Single by Belinda featuring Pitbull

from the album Carpe Diem
- Released: February 23, 2010
- Recorded: 2009
- Genre: Electropop; dance-pop;
- Length: 3:24
- Label: Capitol Latin
- Songwriters: Belinda Peregrín; Armando Pérez; Nacho Peregrín; Jimmy Harry; Jessie Malakouti (English version only);
- Producer: Jimmy Harry

Belinda singles chronology
| "Sal De Mi Piel" (2009) | "Egoísta" (2010) | "Dopamina" (2011) |

Pitbull singles chronology
| "Fresh Out the Oven" (2009) | "Egoísta" (2010) | "Armada Latina" (2010) |

Music video
- "Egoísta" on YouTube

Audio
- "Egoísta" on YouTube

Music video
- "Egoísta (English Version)" on YouTube

Audio
- "Egoísta (English Version)" on YouTube

= Egoísta =

"Egoísta" (English: "Selfish") is a song by Spanish singer-songwriter and actress Belinda, released as the lead single from album Carpe Diem on February 8, 2010 to radio stations, and digitally on February 23, 2010. The song features American rapper Pitbull. The song was originally recorded in Spanish, but later was re-released in English as well. Also a music video was filmed for this version.

== Song information ==
In late 2009, Belinda confirmed that she would be recording a song with rapper Pitbull for her then upcoming album. In November of that year, the song "Culpable" was announced to be the first single of Belinda's album Carpe Diem. But it was later confirmed through Belinda's Twitter account that the album and single release would be delayed to 2010 after finishing Camaleones, and that "Egoísta" would instead be selected as the first single. An English version of the song was recorded on March 18, 2010 with Pitbull in Los Angeles. This version was not included on the album and was released in June 2010. On Radio Disney Latin America, certain lyrics including "morfina" ("morphine") and "maldito cromagñon" ("damn cro-magnon") were censored, especially the latter one since it strongly referenced the tragedy of the República Cromañón nightclub fire.

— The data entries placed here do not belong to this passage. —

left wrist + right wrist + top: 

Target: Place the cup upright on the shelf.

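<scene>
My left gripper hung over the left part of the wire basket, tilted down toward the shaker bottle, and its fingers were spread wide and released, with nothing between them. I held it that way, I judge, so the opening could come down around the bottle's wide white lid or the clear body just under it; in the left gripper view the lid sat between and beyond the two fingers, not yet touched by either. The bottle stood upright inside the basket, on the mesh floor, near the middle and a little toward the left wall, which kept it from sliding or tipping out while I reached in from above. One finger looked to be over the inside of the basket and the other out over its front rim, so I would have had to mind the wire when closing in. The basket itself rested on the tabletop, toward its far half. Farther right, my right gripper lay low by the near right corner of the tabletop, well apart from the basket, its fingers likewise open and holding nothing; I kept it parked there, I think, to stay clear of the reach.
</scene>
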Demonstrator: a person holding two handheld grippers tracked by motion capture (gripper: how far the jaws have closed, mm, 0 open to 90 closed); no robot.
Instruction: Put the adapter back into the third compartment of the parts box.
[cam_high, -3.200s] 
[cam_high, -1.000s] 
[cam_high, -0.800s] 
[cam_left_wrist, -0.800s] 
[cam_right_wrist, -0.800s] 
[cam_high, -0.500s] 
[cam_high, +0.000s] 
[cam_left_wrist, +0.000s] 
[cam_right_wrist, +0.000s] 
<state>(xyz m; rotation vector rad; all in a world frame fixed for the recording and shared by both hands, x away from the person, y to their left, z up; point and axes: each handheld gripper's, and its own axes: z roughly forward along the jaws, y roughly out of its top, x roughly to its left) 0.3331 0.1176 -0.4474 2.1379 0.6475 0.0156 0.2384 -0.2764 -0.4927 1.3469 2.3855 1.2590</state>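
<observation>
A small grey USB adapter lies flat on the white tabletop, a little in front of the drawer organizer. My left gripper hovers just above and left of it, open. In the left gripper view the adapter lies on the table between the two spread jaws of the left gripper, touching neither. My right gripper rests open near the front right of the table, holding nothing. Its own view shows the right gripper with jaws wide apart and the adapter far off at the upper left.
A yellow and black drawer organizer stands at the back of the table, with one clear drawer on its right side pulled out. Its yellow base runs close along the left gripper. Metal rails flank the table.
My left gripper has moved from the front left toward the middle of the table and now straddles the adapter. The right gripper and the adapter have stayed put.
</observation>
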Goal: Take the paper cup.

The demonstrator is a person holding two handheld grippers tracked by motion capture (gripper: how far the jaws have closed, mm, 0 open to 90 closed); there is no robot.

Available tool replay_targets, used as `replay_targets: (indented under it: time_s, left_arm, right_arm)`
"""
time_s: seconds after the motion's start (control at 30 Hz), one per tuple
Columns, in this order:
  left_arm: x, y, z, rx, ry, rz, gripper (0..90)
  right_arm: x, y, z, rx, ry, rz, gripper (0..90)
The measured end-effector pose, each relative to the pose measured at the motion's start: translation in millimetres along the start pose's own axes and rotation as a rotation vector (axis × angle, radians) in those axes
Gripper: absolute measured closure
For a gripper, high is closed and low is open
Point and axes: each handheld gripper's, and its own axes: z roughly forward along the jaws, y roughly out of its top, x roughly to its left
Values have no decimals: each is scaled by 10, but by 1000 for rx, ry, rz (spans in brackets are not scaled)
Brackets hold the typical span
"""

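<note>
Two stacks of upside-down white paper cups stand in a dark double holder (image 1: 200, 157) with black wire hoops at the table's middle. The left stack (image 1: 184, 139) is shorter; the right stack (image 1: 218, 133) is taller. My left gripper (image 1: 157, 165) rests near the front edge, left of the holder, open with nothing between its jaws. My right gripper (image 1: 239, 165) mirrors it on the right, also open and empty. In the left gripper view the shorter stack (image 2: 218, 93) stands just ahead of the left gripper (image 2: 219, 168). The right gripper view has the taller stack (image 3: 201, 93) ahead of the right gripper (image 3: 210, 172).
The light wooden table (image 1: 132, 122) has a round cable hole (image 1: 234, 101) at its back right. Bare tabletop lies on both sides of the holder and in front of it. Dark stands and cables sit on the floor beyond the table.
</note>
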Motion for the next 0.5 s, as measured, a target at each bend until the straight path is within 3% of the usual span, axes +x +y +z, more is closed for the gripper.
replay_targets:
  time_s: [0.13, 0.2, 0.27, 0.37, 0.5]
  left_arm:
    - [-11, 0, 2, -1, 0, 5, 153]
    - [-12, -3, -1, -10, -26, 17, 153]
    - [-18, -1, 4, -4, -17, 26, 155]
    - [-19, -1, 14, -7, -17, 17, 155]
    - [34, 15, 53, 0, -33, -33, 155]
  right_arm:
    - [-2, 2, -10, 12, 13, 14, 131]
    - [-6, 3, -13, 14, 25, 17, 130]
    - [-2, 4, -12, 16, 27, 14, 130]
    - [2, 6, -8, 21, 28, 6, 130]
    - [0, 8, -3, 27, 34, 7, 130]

"Egoísta" debuted at number #17 on the Venezuelan Latin Singles Chart, making it her highest debut ever on the chart. The song also debuted on the Billboard Hot Latin Songs at number 45, on the Latin Pop Songs the song debuted at number 34, on the Latin Tropical Songs at number 29 and finally on the Latin Rhythm Songs at number 17, making it her first top 20 on the chart.

== Live performances ==
Belinda sang the song along with Pitbull for the first time on the television show El Show de Cristina on April 26, 2010. Both artists were lip-syncing. This became noticeable when Pitbull made some slight mistakes, first when his verse unexpectedly started playing and he wasn't singing along to the song, and also when Pitbull started singing into his microphone with Belinda in the Egoísta chorus, which Belinda sings alone.
Both Belinda and Pitbull teamed up once again to sing their hit song at the annual Premios Juventud 2010. This time both were singing.

== Music video ==

Belinda in the music video for "Egoísta".

A part of the music video was shot in Miami along with Pitbull in late March 2010. In May 2010 she filmed the second and final part of the video, in which she wore four different outfits, including a white dress with black bands and a big pink bow in her head, like on the Carpe Diem album cover, at the request of the public. She is the director of the video along with Vance Burberry. The video was produced by Belinda and Nacho Peregrín.

The video is set in a Gothic setting with the scenery of a castle and elements of black, pink and red, and the company of dancers and two dogs. The music video was released in English and Spanish version, since the recording is being done simultaneously with the collaboration of photography director Vance Burberry, who has worked with artists such as Madonna, Britney Spears, Marilyn Manson and Santana.

The script was co-written by Belinda, Daniel Shain, and Nacho Peregrín. The music video was released on June 21 on her official YouTube account and released on June 22 in MTV Latin America and others music video channels.

== Chart performance ==

| Chart (2010) | Peak position |
|---|---|
| Mexico (Monitor Latino) | 6 |
| US Hot Latin Songs (Billboard) | 28 |
| US Latin Pop Airplay (Billboard) | 18 |
| US Tropical Songs (Billboard) | 29 |
| US Latin Rhythm Airplay (Billboard) | 9 |
| US Latin Digital Songs (Billboard) | 17 |
| US Latin Pop Digital Songs (Billboard) | 12 |
| Venezuela (Record Report) | 16 |

== Release history ==

| Region | Date | Format | Label |
| Worldwide^{[clarification needed]} | February 8, 2010 | Radio premiere | Capitol Latin |
| February 23, 2010 | Digital download |
| June 29, 2010 | Digital download (English version) |

== Cover versions ==
- In June 2010, Georgian singer Tamta performed a Greek version of the song with Isaias Matiamba at the 2010 MAD Video Music Awards and subsequently released the song as a part of a rerelease of her 2010 album Tharros I Alitheia.